I’ve been thinking more and more about conference calls lately. Maybe the fact that I work at home for a small company that is completely virtual is to blame. My findings are as follows:
1. As much as we are used to the ever-expanding world of technology, I am still secretly amazed that I can be talking on my one phone to 15 different people at once: Each person located in a different city, in their own houses or cars or kitchens, and joining the call with many different moods/expectations/needs.
2. There has to be a leader. Otherwise, the conversation turns more into the sound of 4 radio stations playing simultaneously. Not good.
3. I think that all participants should stay on mute until it is their turn to speak. Background noise is extremely annoying.
4. If the information you’re talking about doesn’t apply to everyone (or most people) on the call, finish your individual conversations off-line. The fact that your fax machine is broken and you’ll be having a repair man come to fix it next week (hmmmm 10 minutes later) does not concern me.

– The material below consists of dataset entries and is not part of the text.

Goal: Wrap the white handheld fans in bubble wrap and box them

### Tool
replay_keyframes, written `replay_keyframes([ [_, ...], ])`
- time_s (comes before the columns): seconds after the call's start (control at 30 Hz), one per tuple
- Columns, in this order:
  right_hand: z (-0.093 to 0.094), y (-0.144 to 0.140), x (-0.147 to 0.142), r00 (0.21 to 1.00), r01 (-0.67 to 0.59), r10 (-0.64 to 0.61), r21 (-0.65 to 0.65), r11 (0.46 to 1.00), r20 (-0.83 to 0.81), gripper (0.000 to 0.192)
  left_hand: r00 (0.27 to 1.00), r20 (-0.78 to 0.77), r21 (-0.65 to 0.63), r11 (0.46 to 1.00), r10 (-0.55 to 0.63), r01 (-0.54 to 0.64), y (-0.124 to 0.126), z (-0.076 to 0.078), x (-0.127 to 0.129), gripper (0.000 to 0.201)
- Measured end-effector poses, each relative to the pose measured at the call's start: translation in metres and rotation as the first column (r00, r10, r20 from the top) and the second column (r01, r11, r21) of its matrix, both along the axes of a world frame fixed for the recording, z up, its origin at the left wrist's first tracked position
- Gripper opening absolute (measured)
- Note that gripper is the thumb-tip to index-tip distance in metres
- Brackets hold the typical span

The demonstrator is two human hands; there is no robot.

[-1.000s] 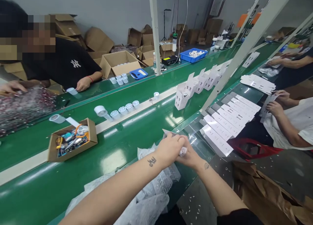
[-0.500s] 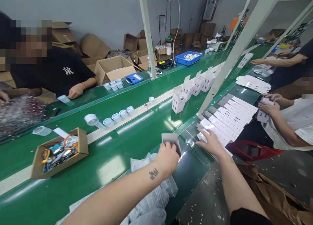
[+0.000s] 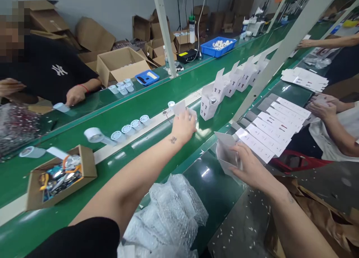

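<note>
My left hand (image 3: 183, 126) reaches out over the green conveyor belt (image 3: 157, 145) and holds a small folded white carton (image 3: 181, 109) just above it, next to a white round cap (image 3: 171, 105). My right hand (image 3: 249, 166) grips a flat white carton blank (image 3: 226, 153), lifted off the near end of a fanned row of blanks (image 3: 269, 132) on the side shelf. A line of assembled open white cartons (image 3: 224, 91) stands on the belt beyond my left hand.
A brown box of mixed parts (image 3: 58, 175) and several white caps (image 3: 130, 126) ride the belt at left. Bubble-wrap bags (image 3: 168, 213) lie near me. A person in black sits across the belt; another person's hands (image 3: 322, 106) work at right. A white post (image 3: 280, 52) slants across.
My hands came apart. The left carried the folded carton forward over the belt; the right reached to the row of blanks and picked one up.
</note>
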State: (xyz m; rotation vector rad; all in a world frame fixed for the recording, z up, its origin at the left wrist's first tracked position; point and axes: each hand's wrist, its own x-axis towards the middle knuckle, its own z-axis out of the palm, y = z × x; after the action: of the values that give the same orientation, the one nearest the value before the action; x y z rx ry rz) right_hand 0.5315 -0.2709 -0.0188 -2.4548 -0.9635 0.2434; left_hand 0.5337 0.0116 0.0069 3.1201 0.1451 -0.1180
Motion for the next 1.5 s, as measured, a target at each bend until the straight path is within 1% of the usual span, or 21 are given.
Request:
replay_keyframes([
  [0.07,0.003,0.003,-0.002,0.998,0.009,-0.002,0.131,0.991,-0.056,0.049,0.954,-0.110,-0.083,0.959,-0.280,0.271,-0.024,-0.016,-0.041,0.025],
  [0.13,-0.004,0.012,-0.004,0.991,0.069,-0.040,0.227,0.971,-0.129,0.050,0.709,-0.376,-0.309,0.802,-0.597,0.511,-0.051,-0.045,-0.091,0.018],
  [0.17,-0.011,0.018,-0.005,0.985,0.096,-0.052,0.271,0.958,-0.166,0.052,0.572,-0.426,-0.408,0.713,-0.702,0.571,-0.063,-0.062,-0.115,0.023],
  [0.2,-0.018,0.024,-0.007,0.979,0.115,-0.054,0.310,0.944,-0.198,0.055,0.512,-0.436,-0.443,0.671,-0.740,0.594,-0.074,-0.079,-0.134,0.032],
  [0.3,-0.039,0.042,-0.015,0.968,0.088,0.019,0.404,0.910,-0.252,0.059,0.532,-0.474,-0.414,0.710,-0.702,0.569,-0.099,-0.119,-0.164,0.050],
  [0.4,-0.049,0.049,-0.022,0.957,0.050,0.085,0.449,0.892,-0.277,0.058,0.598,-0.487,-0.342,0.769,-0.636,0.539,-0.111,-0.130,-0.165,0.045],
  [0.47,-0.050,0.046,-0.025,0.954,0.066,0.067,0.425,0.903,-0.292,0.059,0.622,-0.464,-0.317,0.774,-0.631,0.549,-0.111,-0.123,-0.164,0.033],
  [0.53,-0.050,0.041,-0.027,0.950,0.085,0.041,0.383,0.920,-0.310,0.063,0.628,-0.412,-0.309,0.749,-0.661,0.586,-0.104,-0.106,-0.166,0.025],
  [0.63,-0.051,0.038,-0.029,0.943,0.082,0.048,0.369,0.926,-0.330,0.067,0.648,-0.297,-0.291,0.713,-0.701,0.638,-0.077,-0.064,-0.168,0.029],
  [0.7,-0.053,0.042,-0.032,0.941,0.080,0.061,0.392,0.917,-0.333,0.069,0.756,-0.108,-0.300,0.746,-0.645,0.594,-0.053,-0.027,-0.166,0.034],
  [0.77,-0.056,0.049,-0.035,0.942,0.064,0.089,0.436,0.898,-0.323,0.072,0.885,0.217,-0.378,0.801,-0.411,0.465,-0.033,0.009,-0.163,0.033],
  [0.8,-0.058,0.054,-0.037,0.945,0.037,0.121,0.465,0.884,-0.305,0.073,0.899,0.381,-0.436,0.815,-0.218,0.382,-0.025,0.023,-0.161,0.030],
  [0.87,-0.061,0.063,-0.042,0.952,-0.057,0.198,0.499,0.865,-0.234,0.075,0.789,0.596,-0.534,0.809,0.153,0.246,-0.018,0.042,-0.156,0.018],
  [0.93,-0.066,0.070,-0.048,0.965,-0.095,0.198,0.479,0.872,-0.169,0.079,0.660,0.680,-0.551,0.817,0.319,0.173,-0.019,0.044,-0.150,0.006],
  [1.0,-0.072,0.072,-0.053,0.982,-0.030,0.109,0.440,0.898,-0.155,0.084,0.643,0.702,-0.497,0.857,0.305,0.136,-0.023,0.037,-0.146,0.010],
  [1.07,-0.077,0.071,-0.056,0.985,0.042,0.034,0.420,0.906,-0.172,0.086,0.697,0.676,-0.419,0.903,0.241,0.094,-0.025,0.028,-0.147,0.012],
  [1.13,-0.080,0.068,-0.060,0.983,0.041,0.040,0.430,0.902,-0.177,0.084,0.757,0.618,-0.352,0.936,0.215,0.021,-0.024,0.023,-0.153,0.016],
  [1.23,-0.081,0.067,-0.064,0.984,-0.016,0.096,0.469,0.883,-0.147,0.078,0.806,0.525,-0.262,0.953,0.272,-0.151,-0.022,0.028,-0.167,0.021],
  [1.3,-0.080,0.070,-0.068,0.988,-0.050,0.113,0.482,0.875,-0.102,0.075,0.855,0.443,-0.183,0.960,0.271,-0.210,-0.028,0.036,-0.171,0.018],
  [1.43,-0.074,0.082,-0.077,0.987,-0.141,0.162,0.479,0.867,-0.002,0.071,0.985,0.174,-0.024,1.000,0.010,-0.006,-0.057,0.051,-0.155,0.011],
  [1.5,-0.071,0.086,-0.082,0.991,-0.116,0.132,0.461,0.880,-0.002,0.071,0.995,0.096,0.013,0.999,0.041,-0.043,-0.068,0.058,-0.138,0.016],
])
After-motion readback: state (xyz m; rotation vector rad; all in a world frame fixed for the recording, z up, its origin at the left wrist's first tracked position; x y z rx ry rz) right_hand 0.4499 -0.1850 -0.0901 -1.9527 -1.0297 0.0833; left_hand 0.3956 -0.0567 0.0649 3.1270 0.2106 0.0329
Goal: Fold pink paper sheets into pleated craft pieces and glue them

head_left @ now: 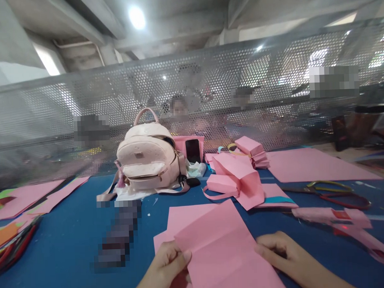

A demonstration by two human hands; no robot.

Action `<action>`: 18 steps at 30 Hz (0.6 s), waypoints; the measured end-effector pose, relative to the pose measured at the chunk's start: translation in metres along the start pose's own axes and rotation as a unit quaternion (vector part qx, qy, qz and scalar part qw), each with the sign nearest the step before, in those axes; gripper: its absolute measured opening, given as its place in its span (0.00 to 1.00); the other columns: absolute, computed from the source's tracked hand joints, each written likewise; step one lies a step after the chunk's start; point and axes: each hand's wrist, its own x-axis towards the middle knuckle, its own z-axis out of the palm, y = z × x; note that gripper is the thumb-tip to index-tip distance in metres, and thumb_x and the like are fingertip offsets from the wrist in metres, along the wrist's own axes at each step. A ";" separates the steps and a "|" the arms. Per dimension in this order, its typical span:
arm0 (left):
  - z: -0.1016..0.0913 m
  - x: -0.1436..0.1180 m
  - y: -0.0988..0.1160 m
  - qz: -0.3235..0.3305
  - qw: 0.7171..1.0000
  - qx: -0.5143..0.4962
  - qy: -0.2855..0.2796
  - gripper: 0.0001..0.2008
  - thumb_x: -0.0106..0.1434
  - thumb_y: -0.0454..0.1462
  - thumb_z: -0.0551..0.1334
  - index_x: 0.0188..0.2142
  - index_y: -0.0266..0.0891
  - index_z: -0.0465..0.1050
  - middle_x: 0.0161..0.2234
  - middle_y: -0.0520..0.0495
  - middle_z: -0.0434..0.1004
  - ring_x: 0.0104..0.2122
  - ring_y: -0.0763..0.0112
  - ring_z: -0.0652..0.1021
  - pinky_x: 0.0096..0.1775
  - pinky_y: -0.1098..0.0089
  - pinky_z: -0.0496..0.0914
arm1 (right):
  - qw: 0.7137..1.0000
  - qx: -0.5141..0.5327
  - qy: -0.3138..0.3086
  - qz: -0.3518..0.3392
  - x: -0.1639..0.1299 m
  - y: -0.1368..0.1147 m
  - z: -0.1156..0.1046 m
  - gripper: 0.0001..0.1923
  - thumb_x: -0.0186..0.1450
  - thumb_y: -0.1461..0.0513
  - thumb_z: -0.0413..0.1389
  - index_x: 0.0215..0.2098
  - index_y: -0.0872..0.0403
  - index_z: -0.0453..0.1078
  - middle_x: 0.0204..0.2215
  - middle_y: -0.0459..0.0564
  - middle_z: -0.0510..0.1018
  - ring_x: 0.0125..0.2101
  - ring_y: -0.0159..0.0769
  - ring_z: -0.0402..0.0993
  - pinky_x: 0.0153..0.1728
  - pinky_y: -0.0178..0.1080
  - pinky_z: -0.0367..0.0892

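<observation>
A creased sheet of pink paper (220, 244) is held up in front of me, tilted above the blue table. My left hand (171, 262) pinches its left edge between thumb and fingers. At the right edge, my right hand (277, 252) grips it the same way. Beneath the held sheet lies more pink paper (178, 216), partly covered by it. Just beyond are folded pink paper pieces (237, 180), one with a loop-like strip. To the right of my right hand rests a pink hot glue gun (342, 218) with a small red light.
A cream backpack (148, 158) stands at the back, with a phone (192, 150) beside it. Scissors (335, 191) lie at right, and another red-handled pair (17, 246) at left near pink sheets (30, 198). A perforated metal screen (130, 91) borders the table (72, 240); people are behind it.
</observation>
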 end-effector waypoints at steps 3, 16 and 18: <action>-0.002 0.002 -0.002 0.013 1.000 -0.011 -0.005 0.23 0.52 0.54 0.69 0.29 0.33 0.78 0.20 0.48 0.71 0.20 0.74 0.69 0.25 0.73 0.62 | 1.000 0.006 -0.024 -0.004 0.001 0.000 -0.001 0.33 0.61 0.34 0.43 0.18 0.52 0.47 0.19 0.41 0.49 0.22 0.30 0.49 0.23 0.35 0.46; -0.010 0.006 -0.010 0.001 0.998 -0.051 0.036 0.21 0.52 0.51 0.71 0.29 0.34 0.76 0.19 0.53 0.66 0.18 0.79 0.63 0.24 0.76 0.57 | 0.996 0.039 -0.070 0.038 -0.003 0.001 0.002 0.30 0.62 0.38 0.48 0.18 0.52 0.55 0.14 0.43 0.62 0.19 0.33 0.63 0.25 0.35 0.59; -0.009 0.006 -0.010 -0.001 0.998 -0.056 0.035 0.21 0.52 0.51 0.70 0.28 0.34 0.75 0.19 0.52 0.66 0.19 0.78 0.64 0.24 0.76 0.57 | 0.996 0.041 -0.066 0.037 -0.004 0.001 0.002 0.30 0.62 0.37 0.48 0.19 0.51 0.54 0.14 0.43 0.64 0.18 0.34 0.65 0.25 0.35 0.61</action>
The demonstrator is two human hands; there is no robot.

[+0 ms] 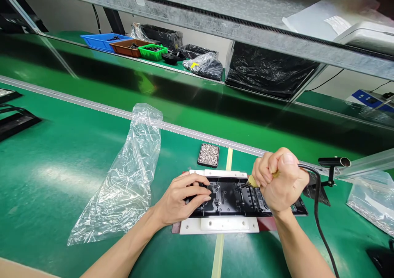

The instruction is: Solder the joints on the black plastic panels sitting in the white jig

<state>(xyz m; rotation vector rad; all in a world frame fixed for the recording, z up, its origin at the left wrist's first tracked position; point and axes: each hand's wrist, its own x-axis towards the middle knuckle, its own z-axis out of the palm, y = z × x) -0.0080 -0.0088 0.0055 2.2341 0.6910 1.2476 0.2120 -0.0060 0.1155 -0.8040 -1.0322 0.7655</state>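
Black plastic panel (234, 198) flat in white jig (219, 225), yellow-handled corded tool (253, 182) tip-down on it

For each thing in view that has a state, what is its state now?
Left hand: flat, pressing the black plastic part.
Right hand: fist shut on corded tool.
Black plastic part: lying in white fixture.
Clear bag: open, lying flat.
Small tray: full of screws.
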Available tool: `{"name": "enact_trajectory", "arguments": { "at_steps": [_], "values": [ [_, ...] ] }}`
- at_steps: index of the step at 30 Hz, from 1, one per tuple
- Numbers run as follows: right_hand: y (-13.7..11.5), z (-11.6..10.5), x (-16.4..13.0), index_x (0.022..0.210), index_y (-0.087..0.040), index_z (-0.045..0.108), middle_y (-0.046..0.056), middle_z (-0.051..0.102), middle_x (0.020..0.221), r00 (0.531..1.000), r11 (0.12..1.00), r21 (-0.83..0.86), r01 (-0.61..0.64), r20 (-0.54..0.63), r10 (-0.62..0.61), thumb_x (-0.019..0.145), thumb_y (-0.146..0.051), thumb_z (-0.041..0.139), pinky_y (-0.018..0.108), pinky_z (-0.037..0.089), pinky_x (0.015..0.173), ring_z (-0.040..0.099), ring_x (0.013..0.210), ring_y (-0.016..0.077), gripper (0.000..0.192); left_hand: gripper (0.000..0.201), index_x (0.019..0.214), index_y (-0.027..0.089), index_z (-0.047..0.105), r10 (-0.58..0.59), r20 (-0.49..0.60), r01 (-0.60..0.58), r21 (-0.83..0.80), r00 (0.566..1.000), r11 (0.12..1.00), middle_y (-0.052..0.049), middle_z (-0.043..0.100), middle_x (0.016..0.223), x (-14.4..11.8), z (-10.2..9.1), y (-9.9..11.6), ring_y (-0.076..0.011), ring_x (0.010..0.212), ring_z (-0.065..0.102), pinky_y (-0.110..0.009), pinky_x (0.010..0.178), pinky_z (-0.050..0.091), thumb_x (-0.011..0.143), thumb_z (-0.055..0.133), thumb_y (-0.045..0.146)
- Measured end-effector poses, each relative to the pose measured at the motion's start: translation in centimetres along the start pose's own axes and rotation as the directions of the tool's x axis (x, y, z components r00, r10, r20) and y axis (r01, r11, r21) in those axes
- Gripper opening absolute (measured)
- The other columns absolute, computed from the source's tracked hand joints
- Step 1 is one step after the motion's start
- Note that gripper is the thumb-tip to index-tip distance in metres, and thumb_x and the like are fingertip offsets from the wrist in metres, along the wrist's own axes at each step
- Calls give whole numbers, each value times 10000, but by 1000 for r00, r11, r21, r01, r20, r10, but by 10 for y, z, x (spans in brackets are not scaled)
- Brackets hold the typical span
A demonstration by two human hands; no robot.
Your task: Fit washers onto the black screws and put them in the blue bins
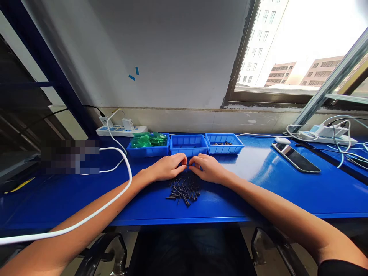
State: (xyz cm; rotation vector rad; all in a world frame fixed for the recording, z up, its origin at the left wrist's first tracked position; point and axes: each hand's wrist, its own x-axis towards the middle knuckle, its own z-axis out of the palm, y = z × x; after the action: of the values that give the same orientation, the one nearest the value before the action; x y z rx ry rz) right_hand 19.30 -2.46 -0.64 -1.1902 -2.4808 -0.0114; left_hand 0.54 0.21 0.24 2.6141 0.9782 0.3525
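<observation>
A loose pile of dark screws (185, 190) lies on the blue table in front of me. My left hand (168, 167) is just beyond the pile, its fingers curled in toward the thumb. Facing it, almost fingertip to fingertip, my right hand (209, 168) is curled the same way. Anything between the fingertips of either hand is too small or hidden to make out. Directly behind the hands stands a blue bin (189, 152) with no contents visible. To its right, another blue bin (225, 150) holds small dark pieces.
A left-hand blue bin (148, 152) contains green plastic packets (142, 140). A white cable (130, 172) arcs over my left forearm. On the right lie a phone (296, 158) and a power strip (322, 134) with tangled cords. Another power strip (122, 131) is by the wall.
</observation>
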Motion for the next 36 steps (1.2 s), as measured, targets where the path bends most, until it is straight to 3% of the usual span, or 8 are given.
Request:
{"name": "enact_trajectory", "arguments": {
  "at_steps": [24, 36],
  "values": [
    [3, 4, -1, 799, -162, 641, 18, 597, 671, 999, 999, 33, 39, -29, -38, 815, -237, 593, 244, 401, 646, 532, 692, 135, 91, 101, 849, 188, 478, 9, 4, -9, 33, 1000, 999, 6, 554, 769, 0, 1, -1, -140, 655, 516, -250, 608, 377, 844, 429, 276],
    [5, 3, -3, 772, -169, 615, -4, 572, 646, 986, 980, 116, 162, -57, -157, 764, -144, 592, 234, 399, 635, 484, 647, 118, 35, 69, 866, 190, 484, 38, 6, -38, 45, 999, 998, 6, 552, 808, 0, 2, -3, -127, 657, 513, -238, 602, 375, 841, 451, 244]
  ]
}}
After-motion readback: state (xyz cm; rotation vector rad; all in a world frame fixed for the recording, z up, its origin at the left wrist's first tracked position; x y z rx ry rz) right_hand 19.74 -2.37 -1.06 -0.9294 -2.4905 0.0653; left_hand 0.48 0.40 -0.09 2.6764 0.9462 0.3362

5. Keep your phone a reasonable distance from your mouth when speaking. You don’t want to be known as “the booming voice.”
6. If you only scheduled the call to last 30 minutes, don’t be angry when people have to hang up at 60 minutes.
7. For calls lasting more than 2 hours, do you think it appropriate for me to interject my own commercials? “This call was brought to you by your favorite stationery provider. For more information, visit colorbutton.etsy.com.” I don’t see why not…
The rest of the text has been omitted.